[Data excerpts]
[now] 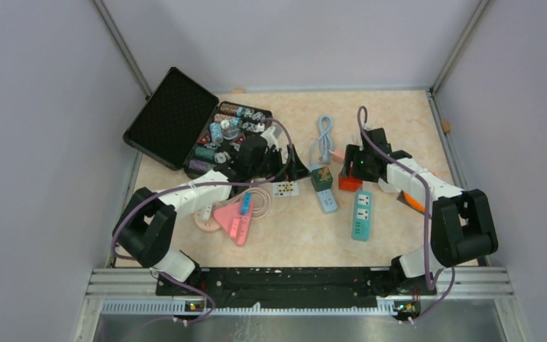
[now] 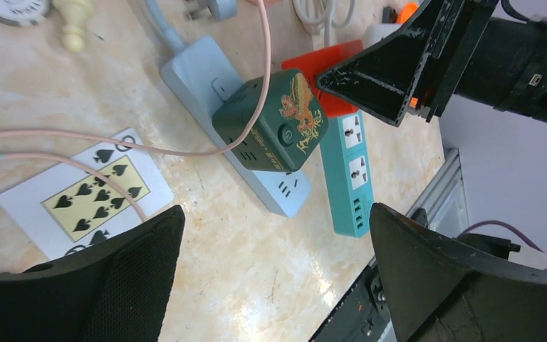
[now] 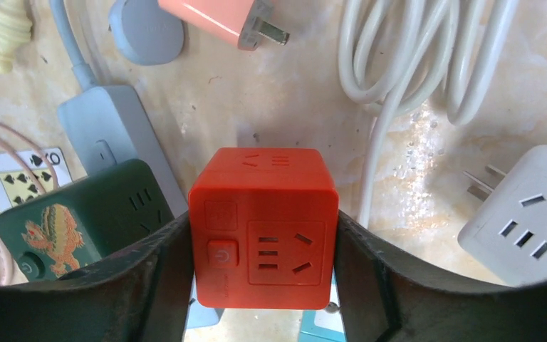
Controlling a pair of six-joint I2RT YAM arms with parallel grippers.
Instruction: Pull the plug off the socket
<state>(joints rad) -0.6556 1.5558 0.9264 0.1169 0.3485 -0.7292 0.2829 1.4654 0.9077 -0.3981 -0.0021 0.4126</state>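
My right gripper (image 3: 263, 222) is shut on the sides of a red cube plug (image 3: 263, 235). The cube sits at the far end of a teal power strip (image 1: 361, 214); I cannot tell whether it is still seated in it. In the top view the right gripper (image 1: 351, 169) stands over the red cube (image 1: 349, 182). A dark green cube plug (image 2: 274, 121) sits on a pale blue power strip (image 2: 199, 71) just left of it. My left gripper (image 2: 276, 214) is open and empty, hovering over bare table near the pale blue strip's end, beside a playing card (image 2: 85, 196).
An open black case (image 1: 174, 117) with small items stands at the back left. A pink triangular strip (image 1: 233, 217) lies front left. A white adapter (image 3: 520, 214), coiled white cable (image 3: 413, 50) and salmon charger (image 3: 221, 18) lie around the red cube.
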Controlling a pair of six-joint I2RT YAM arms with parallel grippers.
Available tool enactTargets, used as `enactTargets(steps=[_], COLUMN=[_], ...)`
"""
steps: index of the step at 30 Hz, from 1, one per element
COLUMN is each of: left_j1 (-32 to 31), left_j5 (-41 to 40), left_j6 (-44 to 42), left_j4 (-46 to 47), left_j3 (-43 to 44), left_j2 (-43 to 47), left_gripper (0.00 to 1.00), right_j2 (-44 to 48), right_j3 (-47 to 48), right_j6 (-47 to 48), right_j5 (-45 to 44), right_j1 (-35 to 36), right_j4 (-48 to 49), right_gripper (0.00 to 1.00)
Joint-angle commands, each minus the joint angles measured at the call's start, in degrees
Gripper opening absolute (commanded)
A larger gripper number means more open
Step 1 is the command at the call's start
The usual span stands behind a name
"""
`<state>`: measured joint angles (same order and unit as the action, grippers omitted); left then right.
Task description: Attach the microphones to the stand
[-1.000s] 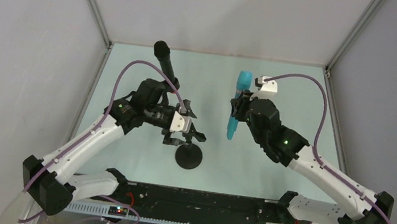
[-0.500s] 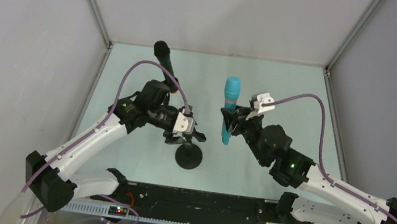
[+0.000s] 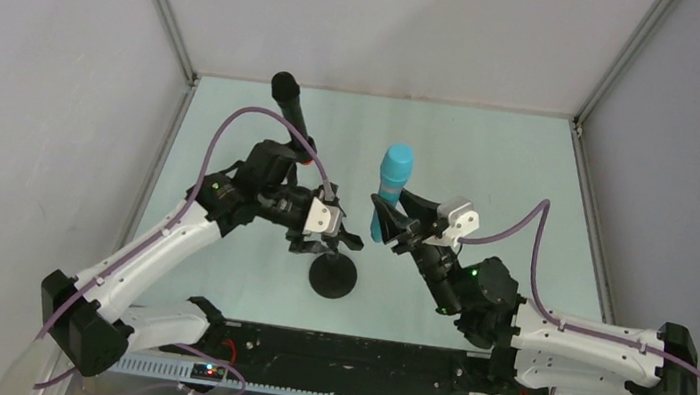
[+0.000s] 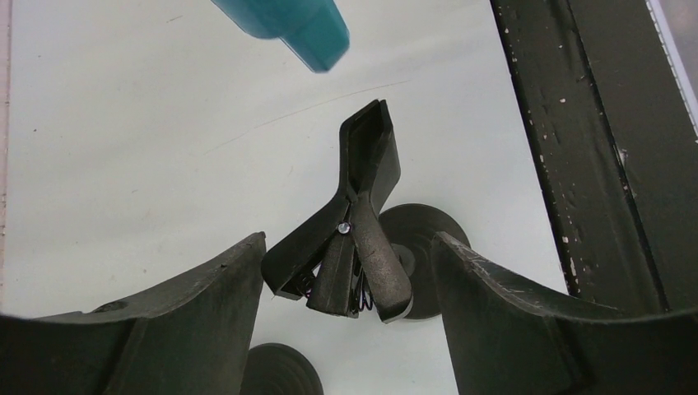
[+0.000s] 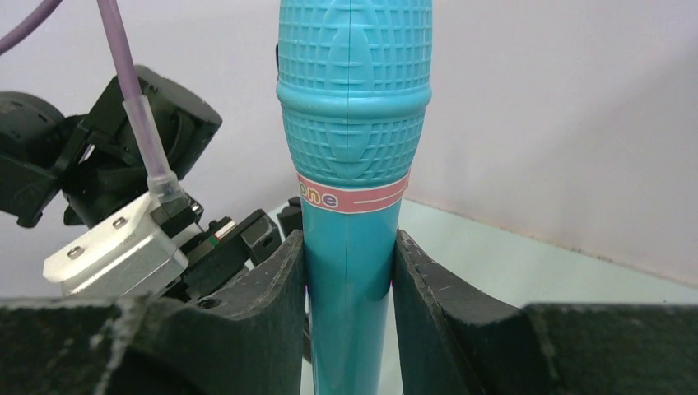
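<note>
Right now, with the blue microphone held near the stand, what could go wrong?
1. In the left wrist view the lower end of the blue microphone sits off to one side of the clip, so it may bump the clip instead of sliding in.
2. The right gripper pinches only its slim handle; a knock could twist it.
3. The left gripper is at the clip on the stand, close by, so the arms might brush.

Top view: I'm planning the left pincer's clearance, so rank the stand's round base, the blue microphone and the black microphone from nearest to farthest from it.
1. Round base, just on the near side of the left pincer.
2. Blue microphone, to the right, held in the right pincer.
3. Black microphone, farthest, back-left toward the rear wall.
</note>
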<state>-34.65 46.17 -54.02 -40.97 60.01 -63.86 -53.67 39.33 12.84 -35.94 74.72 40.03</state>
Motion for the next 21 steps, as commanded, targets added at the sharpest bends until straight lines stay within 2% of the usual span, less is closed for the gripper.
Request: enactTargets(steps=[1,9,11,13,14,16,21], left_j1=[-0.17,-0.17,-0.2,-0.18,-0.12,-0.06,0.12], left_j5=[-0.38,0.08,0.72,1.61,1.76,1.83,1.36], left_j6=[-0.33,-1.79,-2.16,-4.41,-5.39,-6.28,-6.35], left_j4=[0.01,-0.05,0.01,-0.87,-1.55,-2.62,-6.42], left_j3=[2.62,3.66,3.71,3.78,3.9,4.45,5.7], left_j2=[1.39,0.45,0.15,-0.23,-0.57,-1.28,-2.14], left_gripper=[0.79,0.81,0.76,0.45,0.15,0.02,0.0], right_j2=[1.7,1.28,0.76,0.31,-0.01,-0.61,-3.84], right_j3=[0.5,0.54,0.51,0.5,0.49,0.29,-1.93], right_j6=[1.78,0.3,0.38,0.38,0.57,1.35,4.78], right_j5=[-1.85,-1.22,-1.11,-1.32,-1.45,-1.65,-3.12], right_j1=[0.48,1.87,2.26,2.69,2.92,3.71,5.0], right_j4=[6.66,7.06,7.75,8.52,8.86,10.57,20.84], right_gripper=[0.0,0.0,0.0,0.0,0.0,0.0,0.0])
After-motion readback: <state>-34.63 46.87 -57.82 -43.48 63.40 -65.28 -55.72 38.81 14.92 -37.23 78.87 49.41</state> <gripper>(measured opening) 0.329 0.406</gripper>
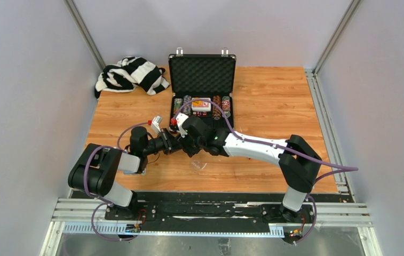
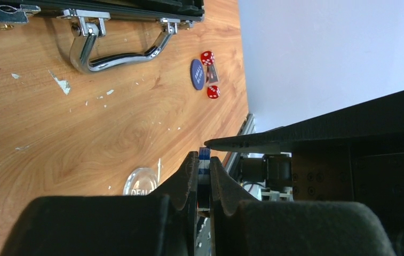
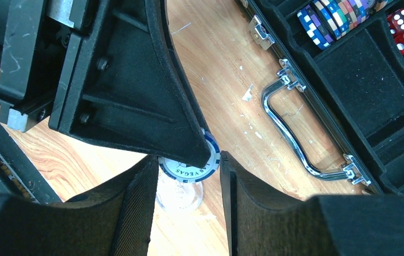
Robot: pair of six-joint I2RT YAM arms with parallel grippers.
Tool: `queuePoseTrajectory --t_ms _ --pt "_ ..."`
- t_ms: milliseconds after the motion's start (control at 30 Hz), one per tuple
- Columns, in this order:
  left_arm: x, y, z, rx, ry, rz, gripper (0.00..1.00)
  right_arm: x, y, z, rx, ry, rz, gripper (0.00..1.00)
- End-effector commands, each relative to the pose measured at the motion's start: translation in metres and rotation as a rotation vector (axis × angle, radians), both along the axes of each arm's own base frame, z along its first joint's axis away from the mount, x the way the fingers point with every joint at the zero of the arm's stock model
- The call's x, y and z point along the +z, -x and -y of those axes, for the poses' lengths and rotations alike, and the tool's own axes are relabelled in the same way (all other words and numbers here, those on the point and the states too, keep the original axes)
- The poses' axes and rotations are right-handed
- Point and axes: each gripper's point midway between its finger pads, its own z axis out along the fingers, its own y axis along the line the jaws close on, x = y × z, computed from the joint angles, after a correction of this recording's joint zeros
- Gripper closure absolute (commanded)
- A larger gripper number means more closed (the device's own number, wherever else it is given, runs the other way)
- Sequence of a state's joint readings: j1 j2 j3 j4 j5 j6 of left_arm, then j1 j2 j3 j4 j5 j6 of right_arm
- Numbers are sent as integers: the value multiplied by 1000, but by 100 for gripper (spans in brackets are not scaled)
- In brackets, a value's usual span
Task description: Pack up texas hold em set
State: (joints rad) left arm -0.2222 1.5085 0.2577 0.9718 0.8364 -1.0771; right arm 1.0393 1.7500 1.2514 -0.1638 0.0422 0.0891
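Left pincer (image 2: 202, 159) grips blue chip (image 3: 189, 172); right pincer (image 3: 188, 161) parted.

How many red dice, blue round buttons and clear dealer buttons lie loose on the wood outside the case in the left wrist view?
Red dice: 2
Blue round button: 1
Clear dealer button: 1
Total: 4

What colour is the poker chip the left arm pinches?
The poker chip is blue with white edge stripes, best seen in the right wrist view.
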Motion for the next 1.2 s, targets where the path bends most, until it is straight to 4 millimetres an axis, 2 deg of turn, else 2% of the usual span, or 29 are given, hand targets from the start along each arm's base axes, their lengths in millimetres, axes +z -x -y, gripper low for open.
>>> queuePoseTrajectory --t_ms 0,100,333,533,633,767,800,867,967,1033,1167 --pt "6 -3 4 -21 -31 65 100 17 -13 13 -48 -26 39 52" --pt "10 -15 1 11 -69 92 100 22 -12 22 -46 -29 47 46" --pt "38 -39 6 8 -88 172 100 30 -18 47 -86 -49 49 44" --pt "43 -85 -9 28 -376 350 100 39 -27 80 -162 -86 68 45" --pt "49 -100 -10 -75 -498 496 100 33 -28 89 -182 -88 47 45" --pt "49 -105 -8 -304 -607 651 98 25 -29 92 -193 -82 24 46" --pt "51 -109 -7 -386 -641 741 98 22 -29 93 -196 -77 19 46" --pt "37 -106 -12 -525 -698 791 99 18 -29 94 -198 -67 13 46" --pt "11 -119 -29 -580 -838 758 99 11 -30 96 -208 -53 5 46" --pt "-2 -119 -36 -626 -889 776 99 7 -29 97 -207 -45 -5 46" --pt "-6 -128 -41 -572 -942 856 100 -1 -31 99 -212 -31 -18 46"
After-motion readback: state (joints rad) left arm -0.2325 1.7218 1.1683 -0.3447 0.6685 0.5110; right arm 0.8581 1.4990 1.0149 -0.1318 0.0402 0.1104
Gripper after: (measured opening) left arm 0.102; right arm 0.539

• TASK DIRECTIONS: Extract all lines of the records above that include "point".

• SOLUTION:
- End-effector commands, each relative to the pose measured at the motion's start: translation in metres and rotation as a rotation vector (axis × angle, radians), both along the axes of each arm's own base frame, z along its first joint's axis away from the mount, x the way the fingers point with every joint at the zero of the arm's stock model
- The call's x, y and z point along the +z, -x and -y of those axes, for the poses' lengths and rotations alike, and the tool's own axes are relabelled in the same way (all other words and numbers here, those on the point and the states too, keep the original axes)
- Point and axes: each gripper's point midway between its finger pads, its own z axis out along the fingers, its own y axis along the line the jaws close on, x = y × z, computed from the joint angles, after a correction of this recording's joint zeros

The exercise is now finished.